WHAT IS REQUIRED
Out of the listing below, copy every line that carries the string "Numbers".

DATA SEGMENT
┏━━

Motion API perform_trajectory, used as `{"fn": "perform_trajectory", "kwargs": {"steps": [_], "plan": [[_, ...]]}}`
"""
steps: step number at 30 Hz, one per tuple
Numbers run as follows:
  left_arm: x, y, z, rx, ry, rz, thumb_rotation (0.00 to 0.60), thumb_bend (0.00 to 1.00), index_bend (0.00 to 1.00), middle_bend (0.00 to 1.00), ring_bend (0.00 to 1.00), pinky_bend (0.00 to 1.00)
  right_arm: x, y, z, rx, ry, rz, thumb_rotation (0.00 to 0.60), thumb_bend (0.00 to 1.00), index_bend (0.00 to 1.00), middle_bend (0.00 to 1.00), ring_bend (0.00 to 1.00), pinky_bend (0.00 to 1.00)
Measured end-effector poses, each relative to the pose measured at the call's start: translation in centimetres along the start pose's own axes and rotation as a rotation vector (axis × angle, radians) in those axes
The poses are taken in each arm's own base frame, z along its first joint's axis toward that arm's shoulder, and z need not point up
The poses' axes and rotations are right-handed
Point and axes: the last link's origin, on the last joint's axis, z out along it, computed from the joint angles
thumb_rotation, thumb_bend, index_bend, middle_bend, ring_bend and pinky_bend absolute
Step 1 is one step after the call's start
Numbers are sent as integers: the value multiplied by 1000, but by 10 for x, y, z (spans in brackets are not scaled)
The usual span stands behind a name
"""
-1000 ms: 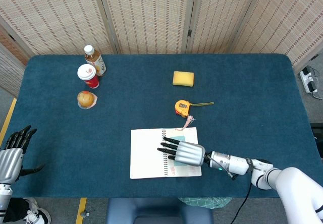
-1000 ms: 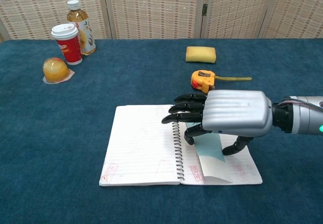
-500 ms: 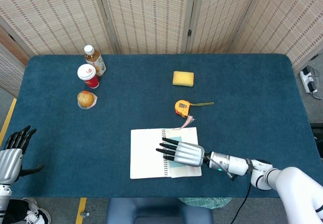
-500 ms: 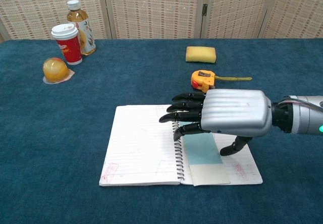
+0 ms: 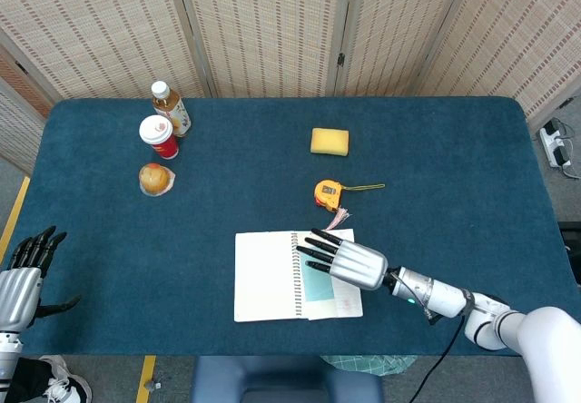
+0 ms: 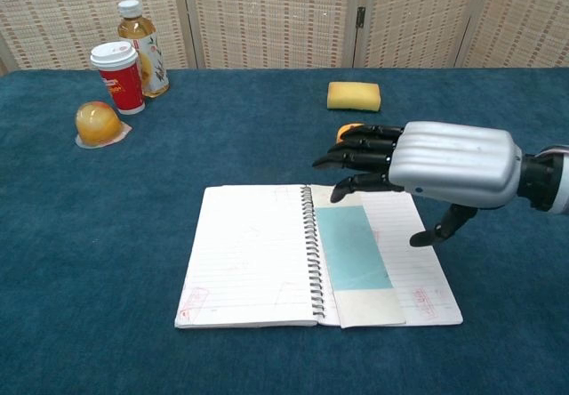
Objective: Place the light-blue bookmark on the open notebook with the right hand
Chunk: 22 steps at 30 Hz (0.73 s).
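Note:
The open spiral notebook (image 6: 253, 257) (image 5: 266, 274) lies at the table's front middle. A light-blue bookmark (image 6: 352, 246) (image 5: 317, 285) rests flat on its right page, next to the spiral. My right hand (image 6: 436, 165) (image 5: 352, 260) hovers above the right page's far edge, fingers spread and straight, holding nothing and clear of the bookmark. At the far left edge of the head view, my left hand (image 5: 23, 273) stays off the table with fingers apart and empty; the chest view does not show it.
An orange tape measure (image 5: 328, 192) sits just behind the notebook, partly hidden by my right hand in the chest view. Farther back lies a yellow sponge (image 6: 353, 95). At the back left stand a tea bottle (image 6: 140, 44), a red cup (image 6: 116, 76) and an orange fruit (image 6: 97, 122).
My right hand let go of the bookmark, which now lies flat on the right page. The hand rose and drew back to the right. The left hand stayed still.

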Motion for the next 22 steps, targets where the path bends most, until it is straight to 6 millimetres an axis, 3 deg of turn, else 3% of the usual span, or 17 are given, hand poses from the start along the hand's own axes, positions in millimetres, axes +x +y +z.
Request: {"fn": "perform_trajectory", "kwargs": {"steps": [10,12,16,22], "plan": [[-1,2,-1,-10,6,8,600,149,102,34,0,0,14,9,-52,-296,44,321,600,182,135,49,1,0],[0,3,-1,-16,9,8,600,149,102,34,0,0,17,8,-71,-374,48,394,600,164,114,47,0,0],[-2,9,-3,-53,19,12,600,150,102,34,0,0,16,8,-119,-595,72,475,600,5,20,3,0,0],[-4,18,-5,-111,42,6,600,148,70,34,0,0,23,-4,-206,-997,75,409,600,0,0,0,0,0]]}}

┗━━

RESPONSE TO THIS EXERCISE
Numbers run as follows:
Numbers are sent as integers: the value multiplied by 1000, but by 10 for x, y, z (spans in brackets are not scaled)

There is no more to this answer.